Demos Shows Important Role Fiber Could Play in Radio Astronomy

Researchers have transmitted a stable frequency more than 300 kilometers over a standard fiber optic telecommunications network, synchronizing a pair of radio telescopes, according to the Optical Society. The telecom fiber radio astronomy demonstration shows the important role that the fiber could play.

Telecom Fiber Radio Astronomy

Typically, stable frequency references are used to calibrate clocks and instruments that make ultraprecise measurements. The references are usually only accessible at facilities that generate them using expensive atomic clocks. The new technology could enable scientists anywhere with access to a telecommunications network to use the high frequency standard.

The ability to send stable frequency references over the telecommunications network could be particularly useful for radio telescope arrays such as the Square Kilometer Array (SKA), an international effort to build the world’s largest radio telescope using arrays in Australia and South Africa. When complete, SKA will detect faint radio waves from deep space with a sensitivity about 50 times greater than that of the Hubble telescope. Individual radio telescopes will be linked to create a total collecting area of about 1 million square meters.

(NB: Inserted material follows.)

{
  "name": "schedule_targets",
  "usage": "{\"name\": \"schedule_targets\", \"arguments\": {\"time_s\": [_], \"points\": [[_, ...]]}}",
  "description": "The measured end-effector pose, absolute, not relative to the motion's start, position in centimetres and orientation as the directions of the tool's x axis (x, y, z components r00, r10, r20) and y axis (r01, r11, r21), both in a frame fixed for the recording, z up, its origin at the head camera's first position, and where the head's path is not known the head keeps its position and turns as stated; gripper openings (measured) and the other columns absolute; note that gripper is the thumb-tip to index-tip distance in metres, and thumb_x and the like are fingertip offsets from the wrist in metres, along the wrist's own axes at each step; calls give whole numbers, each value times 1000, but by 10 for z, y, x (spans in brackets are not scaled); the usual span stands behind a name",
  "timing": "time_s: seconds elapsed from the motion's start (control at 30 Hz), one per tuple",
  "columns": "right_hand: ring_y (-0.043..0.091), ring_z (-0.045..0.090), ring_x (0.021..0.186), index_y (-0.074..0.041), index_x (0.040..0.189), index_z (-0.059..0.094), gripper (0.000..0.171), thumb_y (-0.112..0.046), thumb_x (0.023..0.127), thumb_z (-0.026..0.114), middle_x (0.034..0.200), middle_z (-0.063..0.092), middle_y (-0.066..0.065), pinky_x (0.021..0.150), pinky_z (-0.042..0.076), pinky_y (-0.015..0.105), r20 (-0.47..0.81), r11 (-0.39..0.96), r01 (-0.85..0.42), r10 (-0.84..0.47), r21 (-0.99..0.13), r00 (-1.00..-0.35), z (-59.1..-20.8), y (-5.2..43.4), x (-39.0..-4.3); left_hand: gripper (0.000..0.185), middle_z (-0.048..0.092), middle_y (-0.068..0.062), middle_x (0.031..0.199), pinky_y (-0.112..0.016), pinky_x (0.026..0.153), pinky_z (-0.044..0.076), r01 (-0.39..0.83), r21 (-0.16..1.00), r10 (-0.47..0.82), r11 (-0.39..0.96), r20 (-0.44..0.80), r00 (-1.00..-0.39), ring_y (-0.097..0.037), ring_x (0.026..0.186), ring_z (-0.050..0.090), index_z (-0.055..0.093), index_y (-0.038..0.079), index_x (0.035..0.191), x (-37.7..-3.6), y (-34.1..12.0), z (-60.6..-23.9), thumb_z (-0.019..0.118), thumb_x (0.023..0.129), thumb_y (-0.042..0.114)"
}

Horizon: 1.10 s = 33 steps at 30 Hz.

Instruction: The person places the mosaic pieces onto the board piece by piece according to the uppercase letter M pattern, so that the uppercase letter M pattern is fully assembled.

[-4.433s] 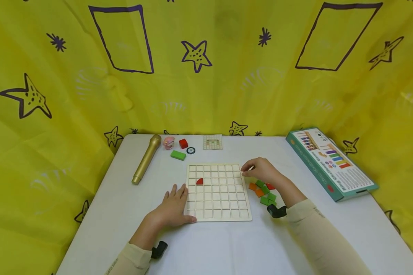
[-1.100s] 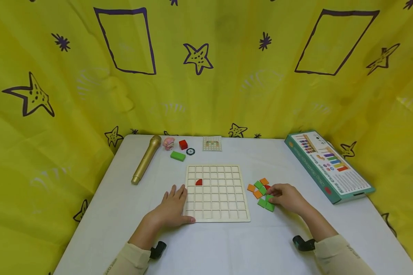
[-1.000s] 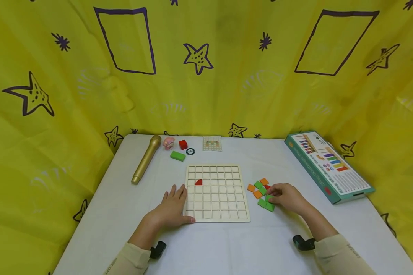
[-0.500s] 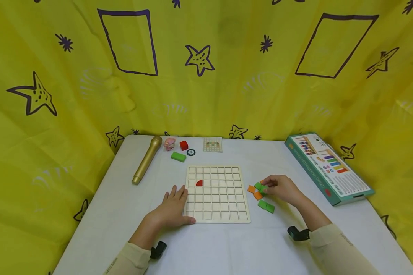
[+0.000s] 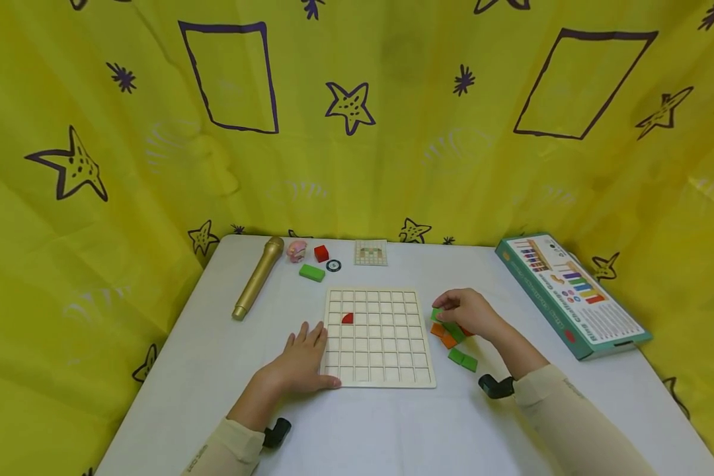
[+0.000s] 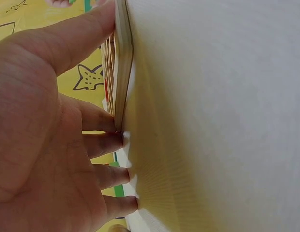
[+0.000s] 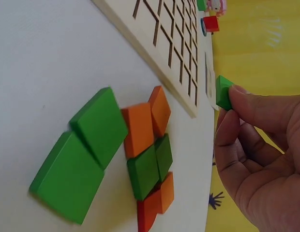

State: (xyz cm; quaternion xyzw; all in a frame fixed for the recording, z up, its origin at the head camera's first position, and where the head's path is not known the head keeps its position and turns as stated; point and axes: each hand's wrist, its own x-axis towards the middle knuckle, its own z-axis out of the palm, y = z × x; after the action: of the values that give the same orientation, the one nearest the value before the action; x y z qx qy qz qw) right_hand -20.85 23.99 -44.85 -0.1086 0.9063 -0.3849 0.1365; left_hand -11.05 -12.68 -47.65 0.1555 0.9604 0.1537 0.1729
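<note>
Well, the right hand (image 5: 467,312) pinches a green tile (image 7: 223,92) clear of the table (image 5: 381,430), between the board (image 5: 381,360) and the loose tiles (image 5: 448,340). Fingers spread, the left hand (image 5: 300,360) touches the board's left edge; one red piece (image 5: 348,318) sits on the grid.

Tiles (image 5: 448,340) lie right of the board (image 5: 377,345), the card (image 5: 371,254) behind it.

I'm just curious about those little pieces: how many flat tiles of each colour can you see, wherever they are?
Green tiles: 5, one in the right hand
Orange tiles: 3
Red tiles: 2, one on the board
Total: 10
</note>
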Motion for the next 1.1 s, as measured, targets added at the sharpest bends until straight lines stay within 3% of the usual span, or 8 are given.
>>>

Linking radio telescopes in an array requires that each telescope have access to an atomic clock to record the precise time at which a signal is detected from an object in space. Focusing all the telescopes on the same object and then calculating the slight differences in the time for the signal to reach each telescope allows researchers to combine all the observations and pinpoint the object’s location and other characteristics.

“By running the experiment on optical fibers also carrying normal traffic, we showed that transmitting the stable frequency standard doesn’t affect the data or telephone calls on the other channels,” said Kenneth Baldwin, a member of the research team from the Australian National University, in a prepared statement. “This is necessary to gain the cooperation of the telecommunications companies that own these fiber networks.”

The new technique doesn’t require any substantial changes to the rest of the fiber optic network. To keep the frequency stable during transmission, the researchers sent the signal through the network to a destination and then reflected it back. The returning signal was used to determine if any changes occurred so that the signal can be corrected if needed.